THE PROBLEM:
Print the first line of the records below and every line after it, up to and including the line with "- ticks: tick". Print nothing else.

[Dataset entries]
☆ ☆ ☆ ☆

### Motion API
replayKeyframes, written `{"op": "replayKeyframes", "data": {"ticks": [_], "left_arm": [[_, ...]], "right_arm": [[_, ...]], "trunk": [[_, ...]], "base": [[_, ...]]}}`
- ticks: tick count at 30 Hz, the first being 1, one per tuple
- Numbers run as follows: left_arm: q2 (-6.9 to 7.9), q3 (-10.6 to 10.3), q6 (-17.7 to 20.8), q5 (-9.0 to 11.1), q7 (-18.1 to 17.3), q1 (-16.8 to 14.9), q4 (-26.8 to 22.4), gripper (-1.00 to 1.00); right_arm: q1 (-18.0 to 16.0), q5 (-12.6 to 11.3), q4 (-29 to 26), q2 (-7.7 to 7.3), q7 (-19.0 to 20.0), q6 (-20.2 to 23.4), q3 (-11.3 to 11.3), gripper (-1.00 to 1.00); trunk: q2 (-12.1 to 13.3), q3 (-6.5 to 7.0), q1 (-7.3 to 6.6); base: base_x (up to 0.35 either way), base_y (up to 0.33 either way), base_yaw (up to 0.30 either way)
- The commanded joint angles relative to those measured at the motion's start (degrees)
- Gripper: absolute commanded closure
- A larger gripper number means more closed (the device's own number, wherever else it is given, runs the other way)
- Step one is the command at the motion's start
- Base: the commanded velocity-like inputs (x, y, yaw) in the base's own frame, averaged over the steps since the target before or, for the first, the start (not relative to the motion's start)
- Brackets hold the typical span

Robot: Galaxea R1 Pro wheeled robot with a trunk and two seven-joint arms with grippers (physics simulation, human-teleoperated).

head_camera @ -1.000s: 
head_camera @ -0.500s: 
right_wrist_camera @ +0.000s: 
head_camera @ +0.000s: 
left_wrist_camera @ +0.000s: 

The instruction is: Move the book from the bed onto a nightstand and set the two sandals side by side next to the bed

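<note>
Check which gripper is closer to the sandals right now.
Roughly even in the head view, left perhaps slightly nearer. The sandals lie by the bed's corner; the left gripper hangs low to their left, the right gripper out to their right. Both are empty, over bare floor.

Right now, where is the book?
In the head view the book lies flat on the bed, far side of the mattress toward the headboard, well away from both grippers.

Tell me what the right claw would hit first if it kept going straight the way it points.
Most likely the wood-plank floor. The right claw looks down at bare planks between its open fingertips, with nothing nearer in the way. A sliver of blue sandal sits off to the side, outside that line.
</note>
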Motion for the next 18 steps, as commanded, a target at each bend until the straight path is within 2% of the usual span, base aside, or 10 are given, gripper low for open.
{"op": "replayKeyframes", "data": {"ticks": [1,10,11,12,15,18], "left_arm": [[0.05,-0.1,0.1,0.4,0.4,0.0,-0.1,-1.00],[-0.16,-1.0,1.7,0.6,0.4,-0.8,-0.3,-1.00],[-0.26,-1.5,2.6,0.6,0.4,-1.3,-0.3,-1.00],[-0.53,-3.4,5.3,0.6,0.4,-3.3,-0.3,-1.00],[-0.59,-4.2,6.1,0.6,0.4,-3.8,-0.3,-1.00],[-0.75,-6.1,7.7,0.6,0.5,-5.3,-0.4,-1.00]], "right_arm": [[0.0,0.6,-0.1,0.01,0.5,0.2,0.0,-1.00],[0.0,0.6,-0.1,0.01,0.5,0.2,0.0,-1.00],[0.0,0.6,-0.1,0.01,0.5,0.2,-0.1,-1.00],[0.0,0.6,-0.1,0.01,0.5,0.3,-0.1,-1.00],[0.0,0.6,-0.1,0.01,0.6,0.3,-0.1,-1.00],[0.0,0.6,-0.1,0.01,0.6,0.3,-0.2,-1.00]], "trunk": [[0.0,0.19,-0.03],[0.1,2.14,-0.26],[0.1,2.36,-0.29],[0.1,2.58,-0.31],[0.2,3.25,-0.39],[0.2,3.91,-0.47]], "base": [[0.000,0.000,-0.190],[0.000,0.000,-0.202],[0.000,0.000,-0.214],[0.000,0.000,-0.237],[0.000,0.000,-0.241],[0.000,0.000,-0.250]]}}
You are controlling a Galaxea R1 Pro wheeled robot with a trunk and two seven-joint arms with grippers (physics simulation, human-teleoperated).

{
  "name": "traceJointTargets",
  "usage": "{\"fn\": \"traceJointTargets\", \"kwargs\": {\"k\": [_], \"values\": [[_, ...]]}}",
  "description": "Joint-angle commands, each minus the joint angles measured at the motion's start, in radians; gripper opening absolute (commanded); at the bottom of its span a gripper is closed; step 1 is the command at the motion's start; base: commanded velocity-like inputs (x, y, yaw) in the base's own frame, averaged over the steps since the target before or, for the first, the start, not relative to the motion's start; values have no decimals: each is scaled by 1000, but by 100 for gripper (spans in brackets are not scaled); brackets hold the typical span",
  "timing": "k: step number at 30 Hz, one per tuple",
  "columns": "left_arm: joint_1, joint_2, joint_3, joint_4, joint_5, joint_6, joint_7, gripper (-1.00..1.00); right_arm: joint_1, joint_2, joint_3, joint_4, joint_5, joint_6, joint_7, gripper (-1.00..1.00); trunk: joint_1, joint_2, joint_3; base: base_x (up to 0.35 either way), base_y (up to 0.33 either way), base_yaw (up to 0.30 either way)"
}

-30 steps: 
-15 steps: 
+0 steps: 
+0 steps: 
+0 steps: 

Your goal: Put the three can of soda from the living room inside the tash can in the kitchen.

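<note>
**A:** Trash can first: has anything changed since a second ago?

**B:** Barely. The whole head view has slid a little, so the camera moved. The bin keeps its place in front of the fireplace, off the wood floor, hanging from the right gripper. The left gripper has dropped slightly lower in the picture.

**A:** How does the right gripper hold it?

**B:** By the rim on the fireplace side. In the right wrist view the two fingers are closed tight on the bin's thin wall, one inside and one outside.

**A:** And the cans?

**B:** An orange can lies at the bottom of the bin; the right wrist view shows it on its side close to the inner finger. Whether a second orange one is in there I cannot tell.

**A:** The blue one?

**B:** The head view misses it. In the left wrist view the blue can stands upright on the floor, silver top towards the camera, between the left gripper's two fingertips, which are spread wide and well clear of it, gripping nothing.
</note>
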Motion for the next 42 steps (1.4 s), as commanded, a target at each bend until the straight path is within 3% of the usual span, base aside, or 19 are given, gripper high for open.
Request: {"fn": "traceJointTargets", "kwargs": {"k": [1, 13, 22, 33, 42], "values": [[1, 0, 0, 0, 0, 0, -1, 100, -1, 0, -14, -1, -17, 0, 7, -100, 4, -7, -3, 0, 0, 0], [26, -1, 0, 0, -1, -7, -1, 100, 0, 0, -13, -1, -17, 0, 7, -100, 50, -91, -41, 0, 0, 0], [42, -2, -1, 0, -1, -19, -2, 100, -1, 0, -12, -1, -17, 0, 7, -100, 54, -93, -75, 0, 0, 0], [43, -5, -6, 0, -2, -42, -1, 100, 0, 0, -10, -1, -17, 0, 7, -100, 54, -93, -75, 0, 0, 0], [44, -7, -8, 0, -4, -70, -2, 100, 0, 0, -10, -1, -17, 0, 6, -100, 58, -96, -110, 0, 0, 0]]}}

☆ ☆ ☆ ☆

EXPECTED OUTPUT:
### Motion API
replayKeyframes, written `{"op": "replayKeyframes", "data": {"ticks": [_], "left_arm": [[_, ...]], "right_arm": [[_, ...]], "trunk": [[_, ...]], "base": [[_, ...]]}}`
- ticks: tick count at 30 Hz, the first being 1, one per tuple

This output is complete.